The SHAP beewarm plot ranks the input features in descending order from top to bottom based on mean SHAP values for entire database (Fig. 7b). In the figure, the horizontal axis illustrates influence of each feature on the model’s prediction. The SHAP values of individual data points are distributed horizontally for each input feature. Data points on the right indicate positive SHAP values, meaning the feature increases the TBM PRnet, while data points on the left indicate negative SHAP values, meaning the feature decreases it. In addition, blue and red colors represent low and high feature values, respectively.
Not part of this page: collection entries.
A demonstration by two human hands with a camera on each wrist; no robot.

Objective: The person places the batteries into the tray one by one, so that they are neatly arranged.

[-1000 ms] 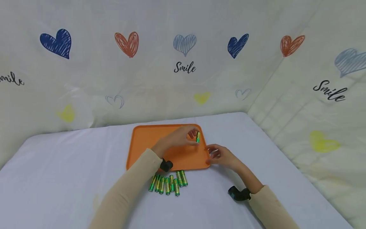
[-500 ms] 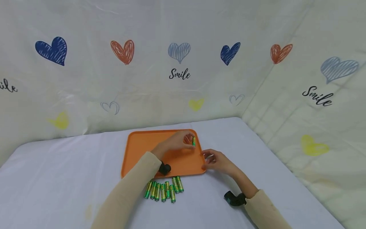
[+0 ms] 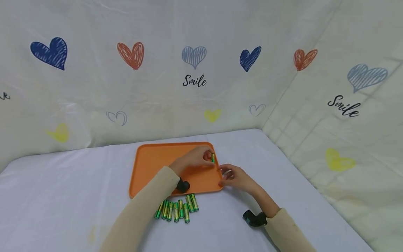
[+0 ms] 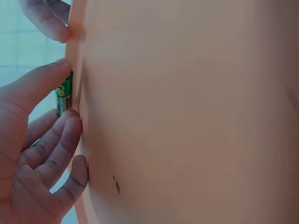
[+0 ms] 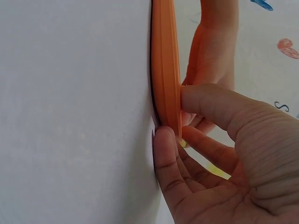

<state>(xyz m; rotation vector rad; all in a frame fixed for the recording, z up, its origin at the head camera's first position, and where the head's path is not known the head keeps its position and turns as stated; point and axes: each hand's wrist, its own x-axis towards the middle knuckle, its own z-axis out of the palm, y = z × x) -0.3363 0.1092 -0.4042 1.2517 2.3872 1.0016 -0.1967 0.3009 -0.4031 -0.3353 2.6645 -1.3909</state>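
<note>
Thumb and fingers of the left hand (image 3: 197, 156) clamp a slim, cylindrical green-and-gold battery (image 3: 212, 158) at the smooth orange tray's (image 3: 152, 161) right rim; the right hand's (image 3: 238, 179) curled fingers grip that raised rim. Matching batteries (image 3: 176, 212) lie row-like on the white cloth-covered table (image 3: 78, 199).

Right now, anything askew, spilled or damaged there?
Small dark marks on the orange tray's floor, left wrist view; scratch or dirt, can't tell. The loose batteries near it form an uneven row. No spill visible.

White-covered table (image 3: 72, 196), orange tray (image 3: 151, 159), green batteries (image 3: 176, 212)
</note>
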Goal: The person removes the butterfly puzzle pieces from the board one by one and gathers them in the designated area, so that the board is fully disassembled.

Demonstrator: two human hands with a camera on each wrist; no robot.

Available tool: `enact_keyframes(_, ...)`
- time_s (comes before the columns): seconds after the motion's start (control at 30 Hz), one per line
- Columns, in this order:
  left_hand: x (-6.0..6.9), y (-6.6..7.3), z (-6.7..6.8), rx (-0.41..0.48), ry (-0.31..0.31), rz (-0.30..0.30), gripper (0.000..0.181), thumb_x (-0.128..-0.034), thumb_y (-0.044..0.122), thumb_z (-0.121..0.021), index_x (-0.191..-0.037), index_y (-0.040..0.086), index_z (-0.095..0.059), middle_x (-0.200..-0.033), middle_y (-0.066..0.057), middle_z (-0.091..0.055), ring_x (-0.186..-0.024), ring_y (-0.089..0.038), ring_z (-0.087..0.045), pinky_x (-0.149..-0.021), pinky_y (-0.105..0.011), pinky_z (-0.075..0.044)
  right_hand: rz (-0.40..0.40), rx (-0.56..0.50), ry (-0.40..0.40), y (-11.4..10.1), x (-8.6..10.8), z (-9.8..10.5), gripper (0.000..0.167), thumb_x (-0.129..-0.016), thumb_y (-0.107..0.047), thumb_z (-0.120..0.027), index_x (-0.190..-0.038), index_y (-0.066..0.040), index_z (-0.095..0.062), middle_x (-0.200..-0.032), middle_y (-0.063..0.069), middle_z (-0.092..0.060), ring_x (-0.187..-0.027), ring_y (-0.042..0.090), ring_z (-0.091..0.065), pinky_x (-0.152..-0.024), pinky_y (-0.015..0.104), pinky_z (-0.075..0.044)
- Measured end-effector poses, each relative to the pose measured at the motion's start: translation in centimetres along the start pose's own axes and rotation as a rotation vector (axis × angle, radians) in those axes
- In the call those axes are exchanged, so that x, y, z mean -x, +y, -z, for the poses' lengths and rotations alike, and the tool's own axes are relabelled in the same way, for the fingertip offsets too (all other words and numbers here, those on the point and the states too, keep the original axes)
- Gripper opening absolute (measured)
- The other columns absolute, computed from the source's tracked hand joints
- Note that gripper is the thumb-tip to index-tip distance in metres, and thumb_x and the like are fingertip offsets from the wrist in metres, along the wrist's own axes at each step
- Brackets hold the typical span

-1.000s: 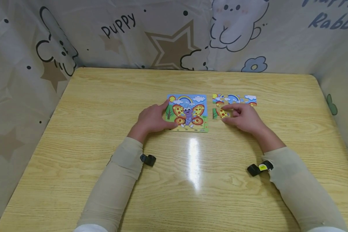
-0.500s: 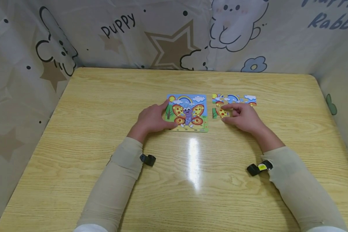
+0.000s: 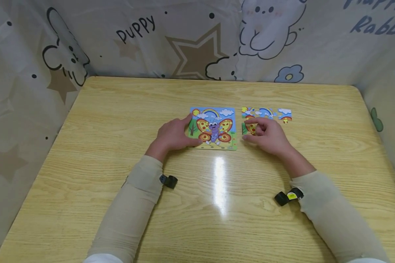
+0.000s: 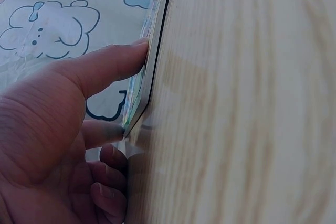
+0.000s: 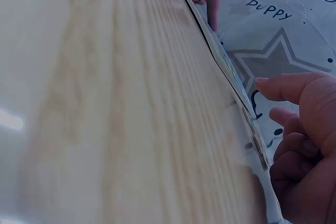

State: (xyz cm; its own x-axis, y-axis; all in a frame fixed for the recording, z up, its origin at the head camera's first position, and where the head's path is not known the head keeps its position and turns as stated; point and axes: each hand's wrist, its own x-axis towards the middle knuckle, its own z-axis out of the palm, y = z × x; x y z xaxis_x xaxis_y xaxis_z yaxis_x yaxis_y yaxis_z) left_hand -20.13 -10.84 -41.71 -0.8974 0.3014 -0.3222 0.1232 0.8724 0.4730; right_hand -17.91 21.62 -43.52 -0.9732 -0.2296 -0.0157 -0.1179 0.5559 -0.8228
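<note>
A square butterfly puzzle (image 3: 214, 128) lies flat on the table. My left hand (image 3: 173, 135) holds its left side, thumb on the front edge and forefinger towards the back left corner. In the left wrist view, thumb and forefinger touch the thin board (image 4: 140, 82) while the other fingers curl in. Right of it are loose jigsaw pieces: a rainbow piece (image 3: 265, 112), a cloud piece (image 3: 285, 114) and a wing piece (image 3: 251, 129). My right hand (image 3: 268, 136) hovers over the wing piece, thumb and forefinger apart, partly hiding the pieces below. Nothing shows between those fingertips in the right wrist view.
The wooden table (image 3: 197, 233) ends at a back edge close to a printed cloth (image 3: 184, 40). A black wrist camera (image 3: 169, 181) sits at the left cuff, another camera (image 3: 286, 197) at the right. A bright light reflection lies in front of the puzzle.
My right hand has shifted a little to the left over the wing piece, uncovering the lower part of the cloud piece. The left hand and the butterfly puzzle stay in place.
</note>
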Motion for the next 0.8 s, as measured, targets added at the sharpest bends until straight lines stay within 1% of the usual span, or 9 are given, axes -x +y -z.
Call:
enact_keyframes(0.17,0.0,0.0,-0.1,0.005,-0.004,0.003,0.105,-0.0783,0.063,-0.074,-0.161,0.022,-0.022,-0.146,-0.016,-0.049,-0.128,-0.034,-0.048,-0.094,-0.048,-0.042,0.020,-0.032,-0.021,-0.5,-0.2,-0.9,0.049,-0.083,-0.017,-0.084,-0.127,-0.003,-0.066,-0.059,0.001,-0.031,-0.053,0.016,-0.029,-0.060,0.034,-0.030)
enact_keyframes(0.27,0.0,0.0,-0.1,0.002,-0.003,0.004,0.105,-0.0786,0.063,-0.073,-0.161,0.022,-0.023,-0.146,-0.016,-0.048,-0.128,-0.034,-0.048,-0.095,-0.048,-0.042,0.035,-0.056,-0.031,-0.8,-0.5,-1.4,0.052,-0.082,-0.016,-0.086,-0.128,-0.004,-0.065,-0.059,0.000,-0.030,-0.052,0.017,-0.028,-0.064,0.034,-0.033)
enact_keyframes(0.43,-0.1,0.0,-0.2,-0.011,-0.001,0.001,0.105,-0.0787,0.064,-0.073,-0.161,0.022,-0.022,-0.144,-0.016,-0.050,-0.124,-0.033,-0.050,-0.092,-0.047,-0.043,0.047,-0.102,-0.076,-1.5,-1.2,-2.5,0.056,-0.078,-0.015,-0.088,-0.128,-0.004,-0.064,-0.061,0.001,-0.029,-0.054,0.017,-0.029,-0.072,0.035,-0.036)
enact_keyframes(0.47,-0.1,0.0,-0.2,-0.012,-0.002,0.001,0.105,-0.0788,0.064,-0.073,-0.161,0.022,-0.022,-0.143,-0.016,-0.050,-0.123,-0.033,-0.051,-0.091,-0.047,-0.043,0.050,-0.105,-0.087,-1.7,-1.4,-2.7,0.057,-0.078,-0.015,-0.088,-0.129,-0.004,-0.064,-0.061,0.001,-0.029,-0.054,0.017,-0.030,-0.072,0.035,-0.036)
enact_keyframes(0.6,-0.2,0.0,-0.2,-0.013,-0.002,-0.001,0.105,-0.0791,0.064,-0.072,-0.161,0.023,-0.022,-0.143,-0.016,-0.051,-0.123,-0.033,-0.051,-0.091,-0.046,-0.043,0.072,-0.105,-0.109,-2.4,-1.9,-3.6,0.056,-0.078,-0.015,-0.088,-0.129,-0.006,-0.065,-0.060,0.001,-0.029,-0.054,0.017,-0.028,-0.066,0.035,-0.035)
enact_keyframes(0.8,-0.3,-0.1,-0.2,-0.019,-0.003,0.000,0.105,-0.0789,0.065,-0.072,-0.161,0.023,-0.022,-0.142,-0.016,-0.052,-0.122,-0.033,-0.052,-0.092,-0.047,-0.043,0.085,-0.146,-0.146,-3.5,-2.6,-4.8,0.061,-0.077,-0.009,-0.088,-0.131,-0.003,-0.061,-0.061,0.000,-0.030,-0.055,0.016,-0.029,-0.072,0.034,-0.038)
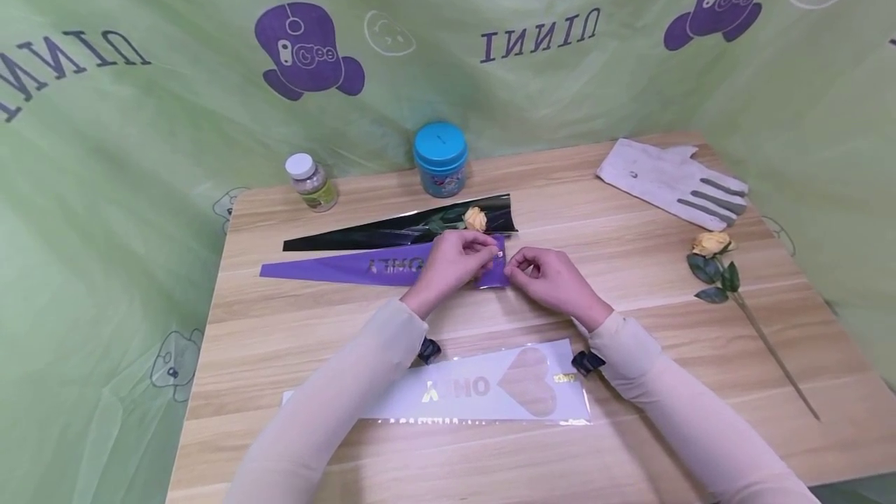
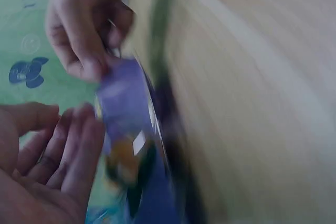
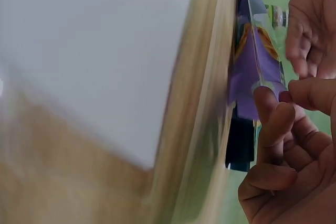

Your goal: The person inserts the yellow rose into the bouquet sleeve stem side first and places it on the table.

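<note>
a purple sleeve (image 1: 329, 268) toward the far edge of the table (image 1: 238, 348) is pinched by the right hand (image 1: 549, 278), while the left hand (image 1: 453, 261) is held close by, loose-fingered and empty.

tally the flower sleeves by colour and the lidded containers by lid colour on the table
black sleeve: 1
purple sleeve: 1
white sleeve: 1 showing (a stack beneath can't be ruled out)
blue-lidded tub: 1
white-lidded bottle: 1
total: 5 (3 sleeves, 2 containers)
</note>
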`<state>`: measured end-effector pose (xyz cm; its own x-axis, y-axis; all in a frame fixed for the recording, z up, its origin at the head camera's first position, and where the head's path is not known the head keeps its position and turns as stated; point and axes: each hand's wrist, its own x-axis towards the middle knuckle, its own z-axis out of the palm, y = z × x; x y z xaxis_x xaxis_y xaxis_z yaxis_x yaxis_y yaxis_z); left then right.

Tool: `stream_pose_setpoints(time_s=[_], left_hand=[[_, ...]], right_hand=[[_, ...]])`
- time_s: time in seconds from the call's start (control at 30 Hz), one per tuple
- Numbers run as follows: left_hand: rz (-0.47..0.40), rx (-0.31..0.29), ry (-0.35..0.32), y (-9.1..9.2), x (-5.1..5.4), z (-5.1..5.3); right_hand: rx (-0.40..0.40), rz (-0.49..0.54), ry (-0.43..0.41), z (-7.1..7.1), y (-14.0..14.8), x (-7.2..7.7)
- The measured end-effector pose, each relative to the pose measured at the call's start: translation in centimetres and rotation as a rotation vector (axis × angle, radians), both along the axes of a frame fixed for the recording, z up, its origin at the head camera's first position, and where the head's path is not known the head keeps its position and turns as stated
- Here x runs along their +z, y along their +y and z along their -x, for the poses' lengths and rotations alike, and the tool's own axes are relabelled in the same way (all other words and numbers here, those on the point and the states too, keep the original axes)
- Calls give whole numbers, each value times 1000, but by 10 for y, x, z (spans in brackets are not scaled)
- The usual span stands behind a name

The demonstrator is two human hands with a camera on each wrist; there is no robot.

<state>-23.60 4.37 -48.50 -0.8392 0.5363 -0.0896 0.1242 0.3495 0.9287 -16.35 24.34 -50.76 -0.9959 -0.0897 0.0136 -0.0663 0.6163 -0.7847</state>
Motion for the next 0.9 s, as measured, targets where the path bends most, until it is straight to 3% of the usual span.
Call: stream_pose_setpoints(time_s=[0.13, 0.2, 0.23, 0.3, 0.47, 0.73, 0.9], left_hand=[[332, -115, 576, -33, 0, -2], [428, -162, 754, -50, -3, -4], [453, -185, 806, -58, -4, -4], [490, -219, 847, -69, -8, -5], [526, -290, 848, -80, -16, -9], [543, -332, 907, -70, -26, -12], [555, -360, 909, -65, -28, -13]], right_hand=[[-36, -27, -27, 4, 0, 2], [-49, -48, -29, 7, 0, 4], [-52, -56, -28, 9, -1, 5], [-49, -74, -24, 12, -2, 6], [-27, -75, -37, 16, -2, 3], [-107, 204, -236, 10, 13, 1], [-120, 252, -288, 7, 23, -2]])
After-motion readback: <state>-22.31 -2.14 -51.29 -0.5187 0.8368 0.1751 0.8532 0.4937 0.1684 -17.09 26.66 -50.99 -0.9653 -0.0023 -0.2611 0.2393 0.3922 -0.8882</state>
Vertically stacked points reflect a higher density of SHAP values, highlighting regions where many observations have similar contributions.

As seen in Fig. 7b, the results show that PRchd has strong positive effect on PRnet compared to CRS and RMR. Among the response variables, thrust and torque exhibit a negative influence on the PRnet prediction. Weathering and rock strength demonstrate a neutral to slightly positive effect on PRnet.

In this study, dependence plots were employed to evaluate the effect of individual input features across the dataset. These plots illustrate the relationship between feature values and the model’s predicted outputs. The top three features consisting of PRchd, CRS, and RMR were selected to analyze their effect on the TBM PRnet (Fig. 8a, b,c). The dependence plot of each displays original values on the x-axis and corresponding SHAP values on the y-axis. The relationship between SHAP values and original values differs across features. As seen in Fig. 8a, b, PRchd and CRS exhibit a clear positive trend having approximately linear distribution with SHAP value ranges. For RMR values up to 40 show positive SHAP values, whereas RMR values higher than 40 show a negative trend. This suggests that RMR values up to about 40 improve the TBM PRnet, whereas higher values tend to reduce it.

SHAP values above the horizontal reference line (y = 0) contribute positively to PRnet, whereas values below this line influence negatively. For example, a PRchd value of around 9 mm/rev marks the transition from negative to positive contribution, shifting the model’s prediction toward higher PRnet (Fig. 8a). The vertical spread of SHAP values in each plot reflects the influence of interactions with other features. PRchd exhibits wider SHAP value ranges, followed by CRS and RMR. For example, in Fig. 8c, RMR value of 42 produces SHAP values ranging from 0 to – 3 mm/min, depending on interactions with other feature values associated with those observations.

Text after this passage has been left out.